→ **Task directions**
For the listing below, output exactly the lines from the line with "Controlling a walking" up to and including the line with "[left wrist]", and no other lines.

----- Information provided

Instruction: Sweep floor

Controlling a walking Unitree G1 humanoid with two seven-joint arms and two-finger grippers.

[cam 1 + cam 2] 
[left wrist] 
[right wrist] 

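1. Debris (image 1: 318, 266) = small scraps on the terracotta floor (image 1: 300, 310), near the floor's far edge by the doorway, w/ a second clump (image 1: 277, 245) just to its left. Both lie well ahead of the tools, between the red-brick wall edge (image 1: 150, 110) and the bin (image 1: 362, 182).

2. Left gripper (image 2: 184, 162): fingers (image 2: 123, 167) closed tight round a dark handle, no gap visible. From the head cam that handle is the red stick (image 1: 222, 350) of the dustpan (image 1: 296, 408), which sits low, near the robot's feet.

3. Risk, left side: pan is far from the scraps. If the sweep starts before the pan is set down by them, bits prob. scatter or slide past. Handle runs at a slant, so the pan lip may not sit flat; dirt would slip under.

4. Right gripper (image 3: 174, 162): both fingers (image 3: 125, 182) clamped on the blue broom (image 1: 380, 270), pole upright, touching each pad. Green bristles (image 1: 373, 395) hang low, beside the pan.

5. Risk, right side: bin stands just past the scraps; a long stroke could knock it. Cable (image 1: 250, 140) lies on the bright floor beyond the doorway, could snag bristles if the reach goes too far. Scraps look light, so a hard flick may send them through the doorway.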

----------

→ **Result of this exercise**
Controlling a walking Unitree G1 humanoid with two seven-joint arms and two-finger grippers.

[cam 1 + cam 2] 
[left wrist] 

This completes the output for the exercise.